Proprioception is yet another sense you may not have heard of. It's the ability to distinguish your body from the rest of the world and move it (i.e., we can scratch our feet without looking because we know where they are). What about a character that lacks proprioception? She can't scratch her back without help. She can't find it.

So, should we ditch the five senses? No. But do add to your writer's toolkit when it comes to description. Even the ones we know can sport a new look. Take smell. Many of us learned humans have a weak olfactory system (compared to dogs or elephants, for example). That's a myth. We can sniff over one trillion scents.

Say goodbye to "my character can only pick up on overpowering smells like coffee and baked bread" and explore this sense without worrying that it's unrealistic or reserved for super powers.

As for taste, sweet, sour, salty and bitter are so yesterday. We have savory (cheese, meat) and maybe even fat and calcium. Scientists are split on that, but we're not. Go ahead. Make your heroine bite into that sandwich and be disgusted or charmed by the fatty sharp calcium taste. It will make your story that much more fresh and delicious to read.

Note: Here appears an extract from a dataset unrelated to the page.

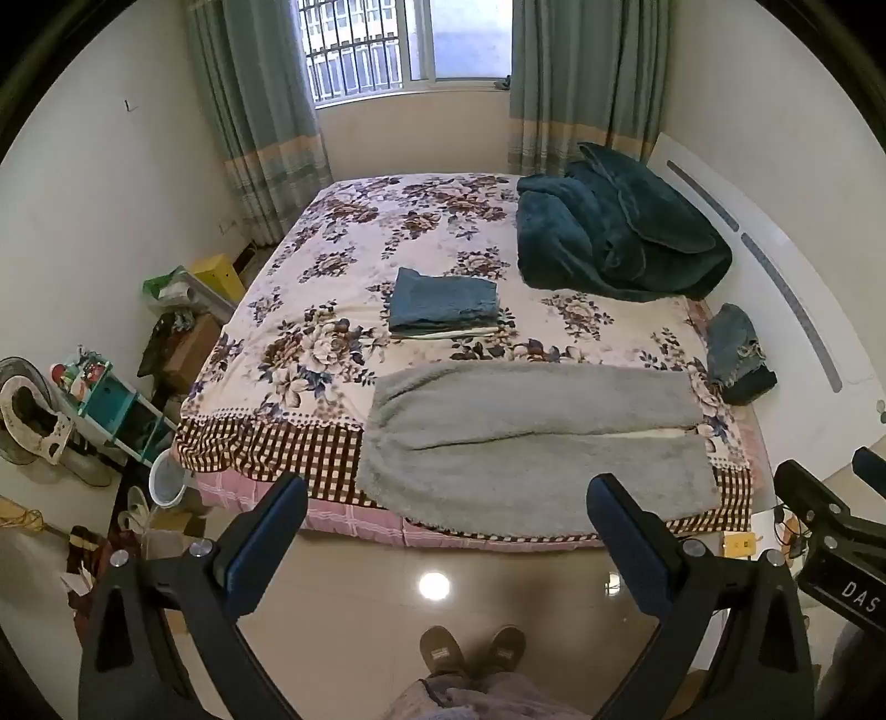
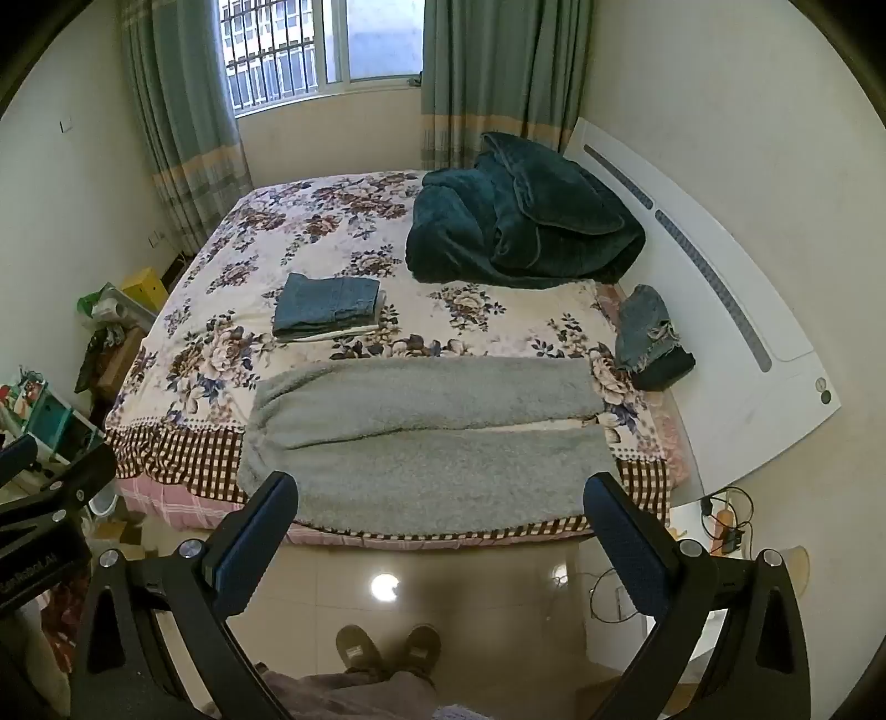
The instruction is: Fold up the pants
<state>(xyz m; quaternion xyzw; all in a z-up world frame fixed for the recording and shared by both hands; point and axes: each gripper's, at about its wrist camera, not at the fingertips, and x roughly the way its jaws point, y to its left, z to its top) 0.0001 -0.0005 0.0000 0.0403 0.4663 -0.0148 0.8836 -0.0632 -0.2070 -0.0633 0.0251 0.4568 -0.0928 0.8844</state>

Want to make your story come alive for the reader? Join Gila's latest WOW! Women on Writing class: Writing Fiction: Setting and Description, a four week course starting on Monday, January 8, 2018.
Early registration is recommended!

Gila Green's  young adult novel No Way Home is forthcoming from Simon Pulse, an imprint of Simon & Schuster. Her first novel, King of the Class was released by NON Publishing (Vancouver, 2013). Her short stories have appeared in dozens of literary magazines in the US, Canada, Australia, Israel, and Hong Kong. Her collection, White Zion, is a finalist for the Doris Bakwin Award (Carolina Wren Press), and her work has been short-listed for WordSmitten’s TenTen Fiction Contest, the Walrus Literary Award, the Eric Hoffer Best New Writing Award, and the Ha’aretz Short Fiction Award. Her short stories have appeared in dozens of literary magazines including Fiction Magazine, Akashic Books, Many Mountains Moving, The Saranac Review, Jewish Fiction, Pilot Pocket Books, The Dalhousie Review and Noir Nation. Please visit:


Joanne said...

Fascinating article. Thanks for widening my world. Will point my students to your blog post.

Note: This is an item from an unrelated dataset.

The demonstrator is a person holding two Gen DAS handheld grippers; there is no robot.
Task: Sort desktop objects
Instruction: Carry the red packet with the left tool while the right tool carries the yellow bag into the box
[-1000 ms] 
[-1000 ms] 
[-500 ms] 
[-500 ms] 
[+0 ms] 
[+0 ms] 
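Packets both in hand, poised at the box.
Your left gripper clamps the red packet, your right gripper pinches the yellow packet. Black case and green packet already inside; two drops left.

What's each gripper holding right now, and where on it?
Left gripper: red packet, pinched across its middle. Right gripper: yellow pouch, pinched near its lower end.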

Amy Willoughby Burle said...

This is so interesting. I just saw something about this online in passing but didn't have time to stop and think about it. Of course as a writer the fleeting thought in my head was, wow that really opens a lot of doors. Thank you for putting this into words in such a great article. What a wonderful sense of internal atmosphere tapping into all these other senses can be in a story.

Margo Dill said...

I really enjoyed this too! I agree with everything Amy said here!

Gila Green said...

Thanks so much for letting me know. I'll consider a follow-up post.

Renee Roberson said...

This is so useful! I remember my daughter reading "A Mango-Shaped Space" by Wendy Mass, where she described synesthesia, which results in a person experiencing crossed responses to stimuli. The main character could "see" sounds and even letters in the alphabet appeared to her as a different colors. I thought it was a great premise for a book, and then Therese Walsh wrote an adult novel called "The Moon Sisters" which involved the same topic. There are so many ways you can play around with the senses--thanks for the tip!

Angela Mackintosh said...

This is an excellent post, Gila. This is a timely topic for me. I started an essay a couple months ago about my cat who died at sixteen, and I titled it, "Senses of Noodle" (Noodle was her name). I had each section and story about her labeled to each sense, and I realized that five was not enough to tell all the stories I wanted to tell about her. So I looked up other senses and boy, was I surprised! I included recognition, thermoception, equilibrioception, proprioception, nociception, and I'm not done yet. ;) Thanks for the post! You always have mind blowing advice. :)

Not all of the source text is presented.